*Work request:*
Starting with the line that contains "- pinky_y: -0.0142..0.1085" and stopping after the line that contains "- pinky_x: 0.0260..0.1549", return each line below exactly as written, with no others.

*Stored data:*
──────────────────────────────

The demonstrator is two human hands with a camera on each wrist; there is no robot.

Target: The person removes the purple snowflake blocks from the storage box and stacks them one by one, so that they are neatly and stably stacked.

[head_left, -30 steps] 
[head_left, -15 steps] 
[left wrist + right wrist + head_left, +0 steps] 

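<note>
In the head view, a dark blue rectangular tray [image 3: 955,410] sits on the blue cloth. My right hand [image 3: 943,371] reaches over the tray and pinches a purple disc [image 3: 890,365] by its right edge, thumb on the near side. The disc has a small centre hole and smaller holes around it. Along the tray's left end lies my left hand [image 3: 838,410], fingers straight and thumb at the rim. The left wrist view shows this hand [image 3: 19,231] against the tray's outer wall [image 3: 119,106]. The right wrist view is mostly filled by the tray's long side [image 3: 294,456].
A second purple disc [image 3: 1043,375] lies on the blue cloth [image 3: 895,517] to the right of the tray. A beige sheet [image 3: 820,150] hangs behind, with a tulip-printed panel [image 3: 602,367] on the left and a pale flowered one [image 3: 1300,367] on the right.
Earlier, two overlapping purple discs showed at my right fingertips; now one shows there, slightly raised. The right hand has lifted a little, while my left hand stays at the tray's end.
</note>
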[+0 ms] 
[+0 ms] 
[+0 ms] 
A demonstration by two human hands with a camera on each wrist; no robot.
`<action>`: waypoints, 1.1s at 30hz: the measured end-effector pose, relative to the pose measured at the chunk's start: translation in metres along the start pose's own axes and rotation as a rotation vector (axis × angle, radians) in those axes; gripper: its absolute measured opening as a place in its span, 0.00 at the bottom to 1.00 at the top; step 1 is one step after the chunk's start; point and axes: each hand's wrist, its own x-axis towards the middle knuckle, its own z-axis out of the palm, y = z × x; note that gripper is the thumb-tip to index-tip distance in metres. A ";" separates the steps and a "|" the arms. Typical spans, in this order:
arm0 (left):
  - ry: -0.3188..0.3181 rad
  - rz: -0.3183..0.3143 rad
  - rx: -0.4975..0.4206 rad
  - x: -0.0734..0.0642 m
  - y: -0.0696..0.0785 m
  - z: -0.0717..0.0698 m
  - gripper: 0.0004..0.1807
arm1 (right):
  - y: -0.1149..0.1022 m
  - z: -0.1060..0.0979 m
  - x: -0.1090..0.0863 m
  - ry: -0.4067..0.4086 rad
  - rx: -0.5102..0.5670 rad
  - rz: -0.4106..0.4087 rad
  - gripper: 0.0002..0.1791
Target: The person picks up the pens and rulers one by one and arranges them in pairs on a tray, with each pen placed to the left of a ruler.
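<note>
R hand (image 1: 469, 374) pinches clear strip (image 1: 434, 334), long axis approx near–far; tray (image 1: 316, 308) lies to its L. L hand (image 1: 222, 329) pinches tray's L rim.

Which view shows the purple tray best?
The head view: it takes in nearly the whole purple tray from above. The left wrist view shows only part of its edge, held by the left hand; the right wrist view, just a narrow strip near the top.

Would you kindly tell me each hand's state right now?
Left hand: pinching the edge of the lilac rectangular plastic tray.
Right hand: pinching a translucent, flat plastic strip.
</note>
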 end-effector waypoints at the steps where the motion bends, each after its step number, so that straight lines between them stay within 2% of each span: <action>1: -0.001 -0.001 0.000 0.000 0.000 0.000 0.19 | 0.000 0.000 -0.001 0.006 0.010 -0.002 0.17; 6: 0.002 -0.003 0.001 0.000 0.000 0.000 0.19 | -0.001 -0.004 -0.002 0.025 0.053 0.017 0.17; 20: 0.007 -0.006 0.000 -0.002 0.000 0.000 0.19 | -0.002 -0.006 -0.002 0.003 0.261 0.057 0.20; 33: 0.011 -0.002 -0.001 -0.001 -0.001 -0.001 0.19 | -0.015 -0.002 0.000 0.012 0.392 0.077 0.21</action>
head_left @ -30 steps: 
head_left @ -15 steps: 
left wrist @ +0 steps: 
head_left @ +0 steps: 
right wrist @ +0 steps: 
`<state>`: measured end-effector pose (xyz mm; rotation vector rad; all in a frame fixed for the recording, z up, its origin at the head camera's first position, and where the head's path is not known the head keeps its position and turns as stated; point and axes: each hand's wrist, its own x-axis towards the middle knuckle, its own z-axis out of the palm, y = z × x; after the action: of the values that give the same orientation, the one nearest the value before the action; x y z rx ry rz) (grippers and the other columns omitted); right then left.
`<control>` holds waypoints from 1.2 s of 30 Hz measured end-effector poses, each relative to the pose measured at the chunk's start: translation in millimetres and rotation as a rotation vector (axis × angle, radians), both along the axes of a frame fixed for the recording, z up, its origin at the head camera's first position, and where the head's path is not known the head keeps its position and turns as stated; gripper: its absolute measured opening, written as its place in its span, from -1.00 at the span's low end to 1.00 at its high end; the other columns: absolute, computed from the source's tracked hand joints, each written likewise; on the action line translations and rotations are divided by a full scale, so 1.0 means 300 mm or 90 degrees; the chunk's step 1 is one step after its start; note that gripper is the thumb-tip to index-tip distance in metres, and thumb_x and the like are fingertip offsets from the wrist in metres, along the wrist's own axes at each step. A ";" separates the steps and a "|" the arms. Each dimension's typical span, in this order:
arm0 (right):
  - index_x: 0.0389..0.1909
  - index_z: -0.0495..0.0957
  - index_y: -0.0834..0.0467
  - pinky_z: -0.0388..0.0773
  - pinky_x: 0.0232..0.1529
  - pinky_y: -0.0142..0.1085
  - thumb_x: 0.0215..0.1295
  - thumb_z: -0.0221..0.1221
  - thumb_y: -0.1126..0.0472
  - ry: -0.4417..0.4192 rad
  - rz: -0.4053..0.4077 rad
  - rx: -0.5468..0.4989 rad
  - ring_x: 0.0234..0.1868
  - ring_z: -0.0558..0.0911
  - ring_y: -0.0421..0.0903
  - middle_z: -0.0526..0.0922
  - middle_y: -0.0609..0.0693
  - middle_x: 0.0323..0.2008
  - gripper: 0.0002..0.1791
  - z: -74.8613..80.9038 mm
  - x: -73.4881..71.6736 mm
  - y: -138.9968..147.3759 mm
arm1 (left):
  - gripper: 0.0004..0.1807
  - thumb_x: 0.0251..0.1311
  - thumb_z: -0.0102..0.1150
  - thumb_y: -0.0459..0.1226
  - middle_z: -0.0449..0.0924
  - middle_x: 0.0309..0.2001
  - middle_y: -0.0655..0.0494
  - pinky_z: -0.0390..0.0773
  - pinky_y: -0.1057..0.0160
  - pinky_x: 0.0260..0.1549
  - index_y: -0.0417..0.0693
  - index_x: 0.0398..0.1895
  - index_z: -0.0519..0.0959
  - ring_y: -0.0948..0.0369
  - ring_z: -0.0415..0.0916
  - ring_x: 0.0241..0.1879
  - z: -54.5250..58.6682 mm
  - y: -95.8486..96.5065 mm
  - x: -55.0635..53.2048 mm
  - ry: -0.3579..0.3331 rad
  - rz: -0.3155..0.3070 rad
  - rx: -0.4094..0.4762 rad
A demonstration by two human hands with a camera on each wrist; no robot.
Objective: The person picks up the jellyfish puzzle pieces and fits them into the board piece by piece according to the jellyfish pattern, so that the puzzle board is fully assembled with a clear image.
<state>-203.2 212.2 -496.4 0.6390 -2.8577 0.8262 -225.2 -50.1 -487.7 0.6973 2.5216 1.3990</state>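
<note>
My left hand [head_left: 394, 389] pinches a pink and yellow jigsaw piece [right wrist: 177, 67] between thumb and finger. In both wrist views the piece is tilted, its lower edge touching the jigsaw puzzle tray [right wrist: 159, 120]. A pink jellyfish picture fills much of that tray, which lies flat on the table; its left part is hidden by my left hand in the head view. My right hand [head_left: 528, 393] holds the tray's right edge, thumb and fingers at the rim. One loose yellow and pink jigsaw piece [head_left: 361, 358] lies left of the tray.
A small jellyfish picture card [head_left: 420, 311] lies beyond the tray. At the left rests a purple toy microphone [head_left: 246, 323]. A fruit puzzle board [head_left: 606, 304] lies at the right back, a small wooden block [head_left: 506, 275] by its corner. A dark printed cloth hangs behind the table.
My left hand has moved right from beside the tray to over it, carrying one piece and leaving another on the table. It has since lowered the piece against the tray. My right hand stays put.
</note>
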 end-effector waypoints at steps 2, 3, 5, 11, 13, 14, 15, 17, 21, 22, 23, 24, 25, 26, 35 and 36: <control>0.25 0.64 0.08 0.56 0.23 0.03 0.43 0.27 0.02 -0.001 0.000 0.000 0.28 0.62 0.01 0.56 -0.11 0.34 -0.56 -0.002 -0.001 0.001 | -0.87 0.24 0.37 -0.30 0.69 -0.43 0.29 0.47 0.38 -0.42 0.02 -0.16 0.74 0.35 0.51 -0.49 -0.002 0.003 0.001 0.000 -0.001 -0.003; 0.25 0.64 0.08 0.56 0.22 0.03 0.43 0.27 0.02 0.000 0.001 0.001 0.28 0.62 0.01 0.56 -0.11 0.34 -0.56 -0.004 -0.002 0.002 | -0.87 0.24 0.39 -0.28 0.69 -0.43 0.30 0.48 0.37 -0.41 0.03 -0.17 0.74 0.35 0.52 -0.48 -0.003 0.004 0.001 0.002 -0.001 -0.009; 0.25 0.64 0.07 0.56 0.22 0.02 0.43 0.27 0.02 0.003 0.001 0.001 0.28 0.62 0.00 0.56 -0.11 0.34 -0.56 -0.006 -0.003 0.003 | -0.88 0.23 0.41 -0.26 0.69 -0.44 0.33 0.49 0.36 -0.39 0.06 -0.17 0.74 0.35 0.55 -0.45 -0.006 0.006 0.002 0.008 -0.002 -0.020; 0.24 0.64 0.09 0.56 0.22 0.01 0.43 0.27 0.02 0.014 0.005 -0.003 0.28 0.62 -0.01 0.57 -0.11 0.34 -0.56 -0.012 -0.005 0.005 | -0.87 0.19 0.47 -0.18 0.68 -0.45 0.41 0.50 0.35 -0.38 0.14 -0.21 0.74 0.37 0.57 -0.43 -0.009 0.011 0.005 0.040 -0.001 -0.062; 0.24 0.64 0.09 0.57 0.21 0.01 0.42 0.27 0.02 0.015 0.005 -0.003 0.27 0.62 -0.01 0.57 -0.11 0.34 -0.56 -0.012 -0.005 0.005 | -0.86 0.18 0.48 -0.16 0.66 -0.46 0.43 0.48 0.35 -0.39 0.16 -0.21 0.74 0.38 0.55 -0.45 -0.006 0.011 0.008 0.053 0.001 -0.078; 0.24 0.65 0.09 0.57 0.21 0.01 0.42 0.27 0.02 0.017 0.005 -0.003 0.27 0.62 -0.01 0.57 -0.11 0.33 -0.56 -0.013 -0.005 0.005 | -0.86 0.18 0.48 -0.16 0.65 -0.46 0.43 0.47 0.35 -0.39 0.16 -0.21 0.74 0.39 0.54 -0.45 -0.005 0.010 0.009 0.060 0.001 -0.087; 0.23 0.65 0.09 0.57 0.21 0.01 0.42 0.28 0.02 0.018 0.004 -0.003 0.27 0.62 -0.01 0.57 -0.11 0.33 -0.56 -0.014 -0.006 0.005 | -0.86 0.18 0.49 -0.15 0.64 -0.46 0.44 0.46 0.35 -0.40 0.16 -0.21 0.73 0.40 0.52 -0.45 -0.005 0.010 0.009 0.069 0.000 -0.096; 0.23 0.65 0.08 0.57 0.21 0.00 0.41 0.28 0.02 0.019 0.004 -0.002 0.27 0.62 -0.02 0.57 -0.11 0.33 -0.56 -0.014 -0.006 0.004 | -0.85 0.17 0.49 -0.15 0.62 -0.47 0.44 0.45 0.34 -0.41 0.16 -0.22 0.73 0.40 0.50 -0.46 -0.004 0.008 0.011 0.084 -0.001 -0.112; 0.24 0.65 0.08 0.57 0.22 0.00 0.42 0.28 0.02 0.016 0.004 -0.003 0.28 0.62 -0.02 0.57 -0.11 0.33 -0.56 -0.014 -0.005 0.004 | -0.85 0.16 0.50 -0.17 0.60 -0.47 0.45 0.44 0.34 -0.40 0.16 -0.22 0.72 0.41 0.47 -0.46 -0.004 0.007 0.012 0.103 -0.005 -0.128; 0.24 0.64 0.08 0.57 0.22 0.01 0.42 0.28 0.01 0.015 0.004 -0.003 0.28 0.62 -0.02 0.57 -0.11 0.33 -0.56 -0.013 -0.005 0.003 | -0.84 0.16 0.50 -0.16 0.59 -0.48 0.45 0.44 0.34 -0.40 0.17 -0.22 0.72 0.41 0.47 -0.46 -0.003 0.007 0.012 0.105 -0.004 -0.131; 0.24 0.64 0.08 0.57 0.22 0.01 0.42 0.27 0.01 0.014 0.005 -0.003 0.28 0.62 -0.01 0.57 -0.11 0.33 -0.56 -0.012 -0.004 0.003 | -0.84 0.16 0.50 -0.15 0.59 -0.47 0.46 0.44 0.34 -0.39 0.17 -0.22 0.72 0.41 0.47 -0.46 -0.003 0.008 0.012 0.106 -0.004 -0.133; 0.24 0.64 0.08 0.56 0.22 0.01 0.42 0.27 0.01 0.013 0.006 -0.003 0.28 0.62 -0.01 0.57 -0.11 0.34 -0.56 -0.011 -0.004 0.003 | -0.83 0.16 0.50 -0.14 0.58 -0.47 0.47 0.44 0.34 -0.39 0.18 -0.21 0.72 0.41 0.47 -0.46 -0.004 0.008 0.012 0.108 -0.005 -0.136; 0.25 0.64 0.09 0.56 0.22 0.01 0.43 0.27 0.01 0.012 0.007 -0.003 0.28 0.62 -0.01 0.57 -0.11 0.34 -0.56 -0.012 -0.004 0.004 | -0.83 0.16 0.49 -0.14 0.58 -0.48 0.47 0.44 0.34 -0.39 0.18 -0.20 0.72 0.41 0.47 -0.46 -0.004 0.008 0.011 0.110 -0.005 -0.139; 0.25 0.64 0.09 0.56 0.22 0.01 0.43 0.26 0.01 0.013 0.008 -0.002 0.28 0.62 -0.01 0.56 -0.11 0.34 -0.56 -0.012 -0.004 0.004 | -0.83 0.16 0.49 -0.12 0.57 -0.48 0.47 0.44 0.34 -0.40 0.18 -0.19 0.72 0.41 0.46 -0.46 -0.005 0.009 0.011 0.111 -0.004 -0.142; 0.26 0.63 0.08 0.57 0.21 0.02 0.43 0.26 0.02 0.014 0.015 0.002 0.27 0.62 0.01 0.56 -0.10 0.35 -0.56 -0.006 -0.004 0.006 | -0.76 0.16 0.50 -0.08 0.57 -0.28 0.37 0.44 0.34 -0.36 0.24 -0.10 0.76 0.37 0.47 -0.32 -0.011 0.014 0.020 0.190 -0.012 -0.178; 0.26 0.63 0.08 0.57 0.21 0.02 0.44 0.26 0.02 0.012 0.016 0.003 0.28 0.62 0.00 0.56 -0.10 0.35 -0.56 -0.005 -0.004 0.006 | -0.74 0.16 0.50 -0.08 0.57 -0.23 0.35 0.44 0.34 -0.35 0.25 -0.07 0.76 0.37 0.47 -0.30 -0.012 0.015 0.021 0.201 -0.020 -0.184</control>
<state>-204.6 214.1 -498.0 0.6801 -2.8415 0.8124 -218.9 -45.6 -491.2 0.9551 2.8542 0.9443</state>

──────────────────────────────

*Worked solution:*
  - pinky_y: -0.0142..0.1085
  - thumb_x: 0.0215..0.1295
  - thumb_z: -0.0221..0.1221
  - thumb_y: -0.1126..0.0472
  - ry: -0.4417..0.4192 rad
  - rz: -0.4053..0.4077 rad
  - rx: -0.5468..0.4989 rad
  - ring_x: 0.0234..0.1868
  - ring_z: -0.0558..0.0911
  - ring_y: -0.0421..0.0903
  - middle_z: -0.0526..0.0922
  - middle_y: -0.0609..0.0693
  - middle_x: 0.0323..0.2008
  - gripper: 0.0002..0.1791
  - z: -74.8613..80.9038 mm
  - x: -73.4881..71.6736 mm
  - y: -138.9968..147.3759 mm
arm1 (left):
  - gripper: 0.0004..0.1807
  - thumb_x: 0.0251..0.1311
  - thumb_z: -0.0102..0.1150
  - thumb_y: -0.0459..0.1226
  - middle_z: -0.0449..0.0924
  - middle_x: 0.0309..0.2001
  - middle_y: -0.0655..0.0494
  - pinky_z: -0.0390..0.0773
  - pinky_y: -0.1057..0.0160
  - pinky_x: 0.0260..0.1549

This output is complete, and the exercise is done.